## WORK ORDER
Print each entry verbatim.

## Stored data entries
○ ○ ○ ○ ○

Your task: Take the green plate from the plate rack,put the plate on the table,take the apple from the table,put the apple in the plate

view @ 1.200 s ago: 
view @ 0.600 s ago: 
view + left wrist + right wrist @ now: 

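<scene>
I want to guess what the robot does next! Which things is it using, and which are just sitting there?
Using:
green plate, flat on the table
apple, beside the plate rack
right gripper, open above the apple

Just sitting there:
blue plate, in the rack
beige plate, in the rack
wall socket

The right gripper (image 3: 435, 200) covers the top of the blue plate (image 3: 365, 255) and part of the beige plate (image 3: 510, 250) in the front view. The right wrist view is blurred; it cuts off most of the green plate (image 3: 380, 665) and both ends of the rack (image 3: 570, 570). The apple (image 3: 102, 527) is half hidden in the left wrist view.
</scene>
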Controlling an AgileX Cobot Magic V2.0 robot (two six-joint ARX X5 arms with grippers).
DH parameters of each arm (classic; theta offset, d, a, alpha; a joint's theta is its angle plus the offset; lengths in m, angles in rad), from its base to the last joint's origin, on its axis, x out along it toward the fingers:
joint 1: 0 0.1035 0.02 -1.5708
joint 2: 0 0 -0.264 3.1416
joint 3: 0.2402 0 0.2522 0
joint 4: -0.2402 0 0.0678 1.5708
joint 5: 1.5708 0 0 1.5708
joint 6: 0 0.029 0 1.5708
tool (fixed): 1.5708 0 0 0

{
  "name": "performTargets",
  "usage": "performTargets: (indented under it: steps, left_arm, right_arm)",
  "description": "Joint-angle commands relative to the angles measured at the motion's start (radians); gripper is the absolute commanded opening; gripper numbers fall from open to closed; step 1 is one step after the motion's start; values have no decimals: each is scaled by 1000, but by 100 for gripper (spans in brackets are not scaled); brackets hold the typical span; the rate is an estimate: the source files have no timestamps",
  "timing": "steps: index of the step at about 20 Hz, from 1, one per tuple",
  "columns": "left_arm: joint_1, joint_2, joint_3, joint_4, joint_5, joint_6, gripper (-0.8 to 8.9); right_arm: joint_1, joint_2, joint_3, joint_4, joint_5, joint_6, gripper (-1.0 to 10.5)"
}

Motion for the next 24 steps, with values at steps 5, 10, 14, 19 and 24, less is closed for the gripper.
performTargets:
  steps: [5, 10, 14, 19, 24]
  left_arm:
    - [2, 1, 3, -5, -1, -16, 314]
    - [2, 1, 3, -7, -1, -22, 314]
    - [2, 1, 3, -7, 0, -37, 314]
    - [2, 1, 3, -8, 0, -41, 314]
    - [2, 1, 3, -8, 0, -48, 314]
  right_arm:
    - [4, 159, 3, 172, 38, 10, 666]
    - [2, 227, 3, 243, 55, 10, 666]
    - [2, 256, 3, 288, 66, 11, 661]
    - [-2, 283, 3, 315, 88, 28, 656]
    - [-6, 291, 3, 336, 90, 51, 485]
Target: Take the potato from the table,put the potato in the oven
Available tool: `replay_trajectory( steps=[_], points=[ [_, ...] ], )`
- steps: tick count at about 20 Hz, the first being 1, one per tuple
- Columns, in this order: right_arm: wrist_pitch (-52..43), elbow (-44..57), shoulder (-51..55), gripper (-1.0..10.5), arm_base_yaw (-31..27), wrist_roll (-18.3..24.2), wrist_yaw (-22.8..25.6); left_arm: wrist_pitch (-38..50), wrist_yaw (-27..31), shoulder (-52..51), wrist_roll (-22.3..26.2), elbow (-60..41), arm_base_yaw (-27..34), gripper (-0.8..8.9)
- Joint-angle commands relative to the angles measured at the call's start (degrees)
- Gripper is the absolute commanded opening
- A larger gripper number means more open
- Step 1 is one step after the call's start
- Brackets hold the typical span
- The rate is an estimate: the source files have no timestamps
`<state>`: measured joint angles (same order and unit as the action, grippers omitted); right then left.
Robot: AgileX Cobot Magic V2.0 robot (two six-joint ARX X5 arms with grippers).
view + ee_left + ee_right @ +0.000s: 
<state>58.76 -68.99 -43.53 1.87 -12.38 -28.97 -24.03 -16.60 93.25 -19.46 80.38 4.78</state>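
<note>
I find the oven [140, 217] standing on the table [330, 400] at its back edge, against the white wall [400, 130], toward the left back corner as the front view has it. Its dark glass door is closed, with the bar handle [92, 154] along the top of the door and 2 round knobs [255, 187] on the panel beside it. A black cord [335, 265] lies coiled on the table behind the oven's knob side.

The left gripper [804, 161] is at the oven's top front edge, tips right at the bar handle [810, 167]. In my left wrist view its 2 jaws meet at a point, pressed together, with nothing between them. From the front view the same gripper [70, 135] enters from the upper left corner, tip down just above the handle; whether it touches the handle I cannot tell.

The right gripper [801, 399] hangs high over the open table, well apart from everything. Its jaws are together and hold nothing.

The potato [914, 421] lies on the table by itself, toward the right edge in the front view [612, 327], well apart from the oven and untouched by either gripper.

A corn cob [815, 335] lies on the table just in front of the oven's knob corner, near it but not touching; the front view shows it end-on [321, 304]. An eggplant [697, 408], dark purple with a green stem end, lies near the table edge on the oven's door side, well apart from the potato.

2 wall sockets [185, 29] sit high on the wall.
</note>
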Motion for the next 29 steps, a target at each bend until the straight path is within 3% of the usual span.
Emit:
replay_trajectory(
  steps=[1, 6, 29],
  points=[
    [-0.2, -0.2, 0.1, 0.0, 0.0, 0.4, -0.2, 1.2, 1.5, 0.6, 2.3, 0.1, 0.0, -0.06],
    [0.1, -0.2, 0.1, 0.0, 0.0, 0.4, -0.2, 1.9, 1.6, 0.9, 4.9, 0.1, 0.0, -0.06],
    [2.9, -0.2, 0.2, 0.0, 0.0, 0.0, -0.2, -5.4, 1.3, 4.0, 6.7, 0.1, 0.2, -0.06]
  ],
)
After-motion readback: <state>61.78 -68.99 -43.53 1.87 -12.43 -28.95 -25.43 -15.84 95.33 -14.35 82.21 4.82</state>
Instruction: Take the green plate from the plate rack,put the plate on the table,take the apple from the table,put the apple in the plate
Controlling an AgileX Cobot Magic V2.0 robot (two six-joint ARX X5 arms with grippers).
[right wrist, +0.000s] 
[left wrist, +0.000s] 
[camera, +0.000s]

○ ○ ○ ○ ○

## ANSWER BOX
Your task: Take the green plate from the plate rack,put the plate on the table,take the apple from the table,put the apple in the plate

view @ 1.200 s ago: 
view @ 0.600 s ago: 
view + left wrist + right wrist @ now: 

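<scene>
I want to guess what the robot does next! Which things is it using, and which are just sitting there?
Using:
green plate, flat on the table
apple, beside the plate rack
right gripper, open above the apple

Just sitting there:
blue plate, in the rack
beige plate, in the rack
wall socket

The right gripper (image 3: 435, 200) covers the top of the blue plate (image 3: 365, 255) and part of the beige plate (image 3: 510, 250) in the front view. The right wrist view is blurred; it cuts off most of the green plate (image 3: 380, 665) and both ends of the rack (image 3: 570, 570). The apple (image 3: 102, 527) is half hidden in the left wrist view.
</scene>
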Controlling an AgileX Cobot Magic V2.0 robot (two six-joint ARX X5 arms with grippers).
DH parameters of each arm (classic; theta offset, d, a, alpha; a joint's theta is its angle plus the offset; lengths in m, angles in rad), from its base to the last joint's origin, on its axis, x out along it toward the fingers:
joint 1: 0 0.1035 0.02 -1.5708
joint 2: 0 0 -0.264 3.1416
joint 3: 0.2402 0 0.2522 0
joint 4: -0.2402 0 0.0678 1.5708
joint 5: 1.5708 0 0 1.5708
joint 6: 0 0.029 0 1.5708
tool (fixed): 1.5708 0 0 0

{
  "name": "performTargets",
  "usage": "performTargets: (indented under it: steps, left_arm, right_arm)",
  "description": "Joint-angle commands relative to the angles measured at the motion's start (radians); gripper is the absolute commanded opening; gripper numbers fall from open to closed; step 1 is one step after the motion's start; values have no decimals: each is scaled by 1000, but by 100 for gripper (spans in brackets are not scaled); brackets hold the typical span; the rate is an estimate: the source files have no timestamps",
  "timing": "steps: index of the step at about 20 Hz, from 1, one per tuple",
  "columns": "left_arm: joint_1, joint_2, joint_3, joint_4, joint_5, joint_6, gripper (-0.8 to 8.9); right_arm: joint_1, joint_2, joint_3, joint_4, joint_5, joint_6, gripper (-1.0 to 10.5)"
}

Motion for the next 24 steps, with values at steps 5, 10, 14, 19 and 24, less is closed for the gripper.
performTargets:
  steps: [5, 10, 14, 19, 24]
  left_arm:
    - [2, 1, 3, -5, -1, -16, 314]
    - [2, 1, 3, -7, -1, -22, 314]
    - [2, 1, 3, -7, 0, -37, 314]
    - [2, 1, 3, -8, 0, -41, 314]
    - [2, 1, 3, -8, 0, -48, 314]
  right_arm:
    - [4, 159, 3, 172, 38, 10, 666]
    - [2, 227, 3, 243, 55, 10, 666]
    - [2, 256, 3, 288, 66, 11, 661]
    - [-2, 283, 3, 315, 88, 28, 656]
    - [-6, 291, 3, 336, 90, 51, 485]
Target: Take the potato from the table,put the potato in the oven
Available tool: `replay_trajectory( steps=[_], points=[ [_, ...] ], )`
- steps: tick count at about 20 Hz, the first being 1, one per tuple
- Columns, in this order: right_arm: wrist_pitch (-52..43), elbow (-44..57), shoulder (-51..55), gripper (-1.0..10.5), arm_base_yaw (-31..27), wrist_roll (-18.3..24.2), wrist_yaw (-22.8..25.6); left_arm: wrist_pitch (-38..50), wrist_yaw (-27..31), shoulder (-52..51), wrist_roll (-22.3..26.2), elbow (-60..41), arm_base_yaw (-27..34), gripper (-0.8..8.9)
- Joint-angle commands relative to the angles measured at the call's start (degrees)
- Gripper is the absolute commanded opening
- A larger gripper number means more open
- Step 1 is one step after the call's start
- Brackets hold the typical span
- The rate is an estimate: the source files have no timestamps
`<state>`: measured joint angles (same order and unit as the action, grippers omitted); right then left.
Robot: AgileX Cobot Magic V2.0 robot (two six-joint ARX X5 arms with grippers).
view + ee_left + ee_right @ +0.000s: 
<state>58.76 -68.99 -43.53 1.87 -12.38 -28.97 -24.03 -16.60 93.25 -19.46 80.38 4.78</state>
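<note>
I find the oven [140, 217] standing on the table [330, 400] at its back edge, against the white wall [400, 130], toward the left back corner as the front view has it. Its dark glass door is closed, with the bar handle [92, 154] along the top of the door and 2 round knobs [255, 187] on the panel beside it. A black cord [335, 265] lies coiled on the table behind the oven's knob side.

The left gripper [804, 161] is at the oven's top front edge, tips right at the bar handle [810, 167]. In my left wrist view its 2 jaws meet at a point, pressed together, with nothing between them. From the front view the same gripper [70, 135] enters from the upper left corner, tip down just above the handle; whether it touches the handle I cannot tell.

The right gripper [801, 399] hangs high over the open table, well apart from everything. Its jaws are together and hold nothing.

The potato [914, 421] lies on the table by itself, toward the right edge in the front view [612, 327], well apart from the oven and untouched by either gripper.

A corn cob [815, 335] lies on the table just in front of the oven's knob corner, near it but not touching; the front view shows it end-on [321, 304]. An eggplant [697, 408], dark purple with a green stem end, lies near the table edge on the oven's door side, well apart from the potato.

2 wall sockets [185, 29] sit high on the wall.
</note>
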Motion for the next 29 steps, a target at each bend until the straight path is within 3% of the usual span.
Emit:
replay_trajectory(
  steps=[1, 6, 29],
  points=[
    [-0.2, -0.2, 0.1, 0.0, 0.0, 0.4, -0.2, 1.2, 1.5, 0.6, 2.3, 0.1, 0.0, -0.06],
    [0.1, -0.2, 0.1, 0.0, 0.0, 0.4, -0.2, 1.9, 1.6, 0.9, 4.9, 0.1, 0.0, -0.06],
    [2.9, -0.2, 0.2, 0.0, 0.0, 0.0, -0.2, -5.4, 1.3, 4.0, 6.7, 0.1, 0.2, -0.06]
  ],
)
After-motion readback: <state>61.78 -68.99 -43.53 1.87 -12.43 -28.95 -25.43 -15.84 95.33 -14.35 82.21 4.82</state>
Instruction: Take the green plate from the plate rack,put the plate on the table,take the apple from the table,put the apple in the plate
Controlling an AgileX Cobot Magic V2.0 robot (two six-joint ARX X5 arms with grippers).
[right wrist, +0.000s] 
[left wrist, +0.000s] 
[camera, +0.000s]

No further output is needed for the exercise.